## What you will do
Write out again the lines from the line with "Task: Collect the" up to and including the line with "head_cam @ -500", exactly as they stand below, and skip any picture.

*** Input data Section Begins ***

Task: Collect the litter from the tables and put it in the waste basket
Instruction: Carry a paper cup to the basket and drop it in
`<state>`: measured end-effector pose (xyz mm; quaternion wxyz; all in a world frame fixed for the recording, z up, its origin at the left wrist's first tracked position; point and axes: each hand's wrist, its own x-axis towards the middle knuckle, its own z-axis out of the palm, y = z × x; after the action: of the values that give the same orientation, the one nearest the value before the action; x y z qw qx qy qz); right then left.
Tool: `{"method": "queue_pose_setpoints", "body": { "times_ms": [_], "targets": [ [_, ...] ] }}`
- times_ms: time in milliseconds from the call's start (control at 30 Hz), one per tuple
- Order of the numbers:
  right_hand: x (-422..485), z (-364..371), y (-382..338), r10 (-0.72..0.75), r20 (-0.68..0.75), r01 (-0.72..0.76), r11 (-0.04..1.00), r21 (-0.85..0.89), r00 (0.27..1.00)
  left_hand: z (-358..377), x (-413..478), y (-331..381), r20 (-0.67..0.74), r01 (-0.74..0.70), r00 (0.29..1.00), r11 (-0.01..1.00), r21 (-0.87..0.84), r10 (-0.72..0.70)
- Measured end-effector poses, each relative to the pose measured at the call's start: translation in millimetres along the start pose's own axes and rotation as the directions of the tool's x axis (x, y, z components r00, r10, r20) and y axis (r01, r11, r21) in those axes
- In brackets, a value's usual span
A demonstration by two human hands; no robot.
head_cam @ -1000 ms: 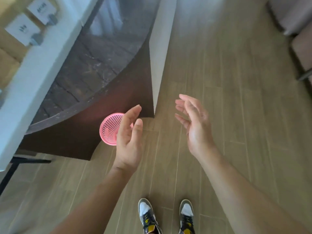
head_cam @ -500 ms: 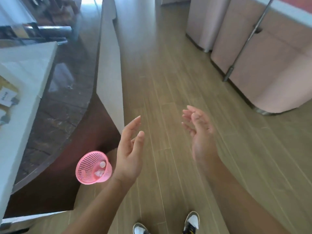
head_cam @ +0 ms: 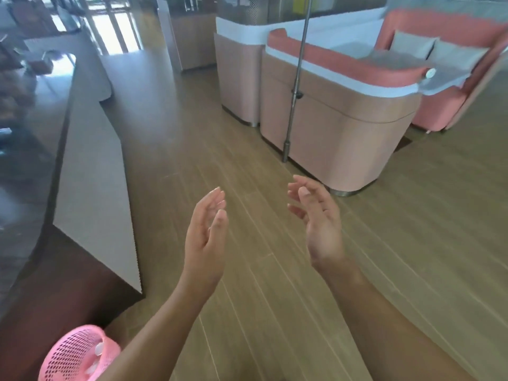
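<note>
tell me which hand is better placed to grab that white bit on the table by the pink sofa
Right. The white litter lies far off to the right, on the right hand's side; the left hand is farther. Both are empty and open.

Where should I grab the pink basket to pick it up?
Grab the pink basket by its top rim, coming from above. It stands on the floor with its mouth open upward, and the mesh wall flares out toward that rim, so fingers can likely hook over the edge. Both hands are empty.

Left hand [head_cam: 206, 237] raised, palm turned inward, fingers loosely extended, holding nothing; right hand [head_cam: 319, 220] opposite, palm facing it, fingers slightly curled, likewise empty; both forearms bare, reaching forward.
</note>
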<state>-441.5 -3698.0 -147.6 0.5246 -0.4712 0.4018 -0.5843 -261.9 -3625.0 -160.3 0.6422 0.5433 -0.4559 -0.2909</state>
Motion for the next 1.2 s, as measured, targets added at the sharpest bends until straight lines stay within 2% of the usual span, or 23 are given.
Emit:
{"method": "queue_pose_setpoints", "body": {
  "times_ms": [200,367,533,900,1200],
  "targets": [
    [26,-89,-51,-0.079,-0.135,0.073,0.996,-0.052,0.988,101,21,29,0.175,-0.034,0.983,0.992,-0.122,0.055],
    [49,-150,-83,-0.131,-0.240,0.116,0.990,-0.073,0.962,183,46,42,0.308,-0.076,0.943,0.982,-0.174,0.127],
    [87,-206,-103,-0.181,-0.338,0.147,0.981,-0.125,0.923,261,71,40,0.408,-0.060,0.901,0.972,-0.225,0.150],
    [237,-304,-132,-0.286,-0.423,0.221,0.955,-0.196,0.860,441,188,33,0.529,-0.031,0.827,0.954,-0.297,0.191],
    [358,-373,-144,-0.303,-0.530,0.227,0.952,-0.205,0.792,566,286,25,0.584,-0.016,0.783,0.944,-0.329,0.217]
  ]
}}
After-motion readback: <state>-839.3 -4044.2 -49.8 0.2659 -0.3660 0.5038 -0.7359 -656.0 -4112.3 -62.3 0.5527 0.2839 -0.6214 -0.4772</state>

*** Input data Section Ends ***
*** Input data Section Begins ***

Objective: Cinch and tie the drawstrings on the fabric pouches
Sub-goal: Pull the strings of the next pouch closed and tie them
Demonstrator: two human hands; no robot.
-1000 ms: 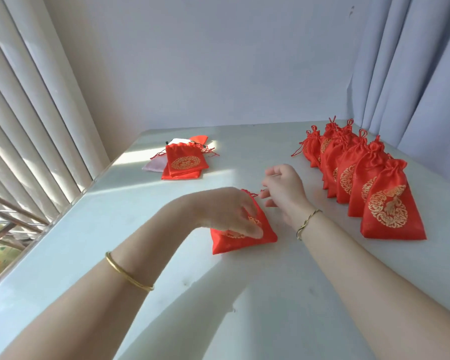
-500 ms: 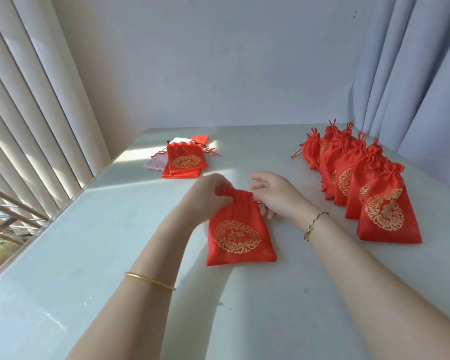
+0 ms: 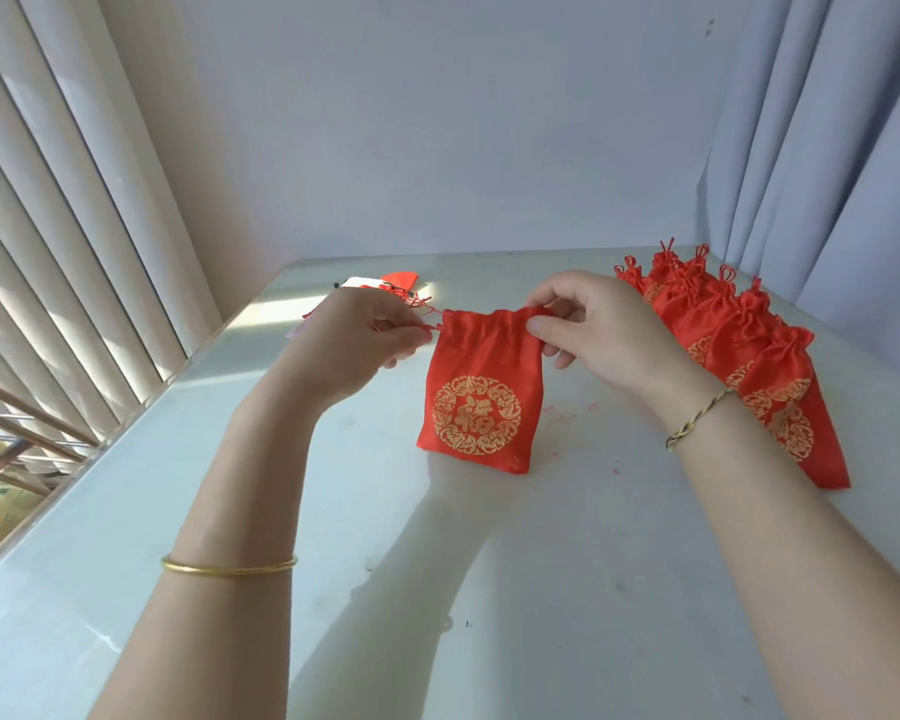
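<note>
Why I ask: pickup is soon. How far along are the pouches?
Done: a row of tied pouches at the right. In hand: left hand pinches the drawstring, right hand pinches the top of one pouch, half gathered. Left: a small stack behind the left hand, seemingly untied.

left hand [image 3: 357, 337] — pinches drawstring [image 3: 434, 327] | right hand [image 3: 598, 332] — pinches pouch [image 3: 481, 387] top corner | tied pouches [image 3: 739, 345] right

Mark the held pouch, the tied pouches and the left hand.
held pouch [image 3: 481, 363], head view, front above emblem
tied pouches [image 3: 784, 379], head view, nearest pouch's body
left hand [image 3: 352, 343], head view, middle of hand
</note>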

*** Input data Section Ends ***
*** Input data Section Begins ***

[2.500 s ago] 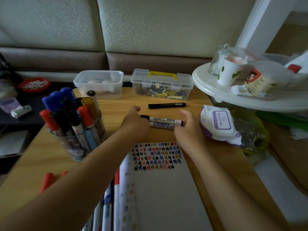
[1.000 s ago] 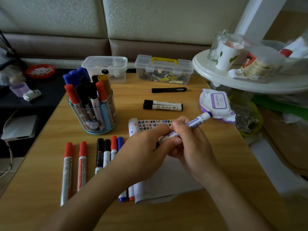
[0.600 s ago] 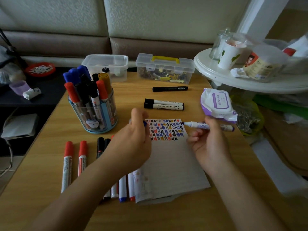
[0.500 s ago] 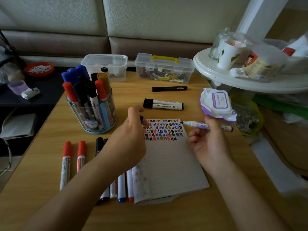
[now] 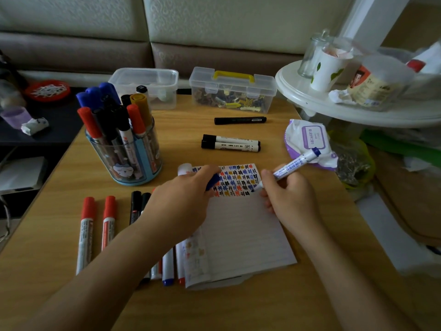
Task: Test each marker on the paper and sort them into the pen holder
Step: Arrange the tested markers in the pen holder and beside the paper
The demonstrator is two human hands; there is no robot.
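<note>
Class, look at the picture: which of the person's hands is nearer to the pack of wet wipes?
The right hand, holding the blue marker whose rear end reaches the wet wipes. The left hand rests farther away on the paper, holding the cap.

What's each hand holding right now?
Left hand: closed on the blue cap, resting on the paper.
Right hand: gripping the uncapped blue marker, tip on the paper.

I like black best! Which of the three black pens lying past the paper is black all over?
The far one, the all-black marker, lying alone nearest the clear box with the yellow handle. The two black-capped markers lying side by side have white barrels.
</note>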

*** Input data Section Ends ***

## Exercise response
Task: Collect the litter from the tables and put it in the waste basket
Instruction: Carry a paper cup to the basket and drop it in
`<state>`: measured end-effector pose (xyz mm; quaternion wxyz; all in a world frame fixed for the recording, z up, its origin at the left wrist's first tracked position; point and axes: each hand's wrist, its own x-axis towards the middle knuckle, its own z-axis out of the palm, y = z × x; after the action: of the values that give the same orientation, the one nearest the value before the action; x y z qw qx qy qz); right then left.
Tool: `{"method": "queue_pose_setpoints", "body": { "times_ms": [_], "targets": [ [_, ...] ] }}`
- times_ms: time in milliseconds from the call's start (control at 30 Hz), one per tuple
- Order of the numbers:
  right_hand: x (-422..485), z (-364..371), y (-382..338), r10 (-0.72..0.75), r20 (-0.68..0.75), r01 (-0.72..0.76), r11 (-0.04..1.00), r21 (-0.85..0.89), r00 (0.27..1.00)
  left_hand: z (-358..377), x (-413..478), y (-331..381), r20 (-0.67..0.74), r01 (-0.74..0.70), r00 (0.29..1.00), r11 (-0.01..1.00), r21 (-0.87..0.84), r10 (-0.72..0.70)
- Measured end-effector poses, each relative to the pose measured at the call's start: translation in millimetres along the start pose's own axes and rotation as the directions of the tool's x axis (x, y, z components r00, r10, r20) and y axis (r01, r11, r21) in those axes
- In brackets, a value's usual span
A demonstration by two human hands; no robot.
head_cam @ -1000 ms: 
head_cam @ -500 ms: 

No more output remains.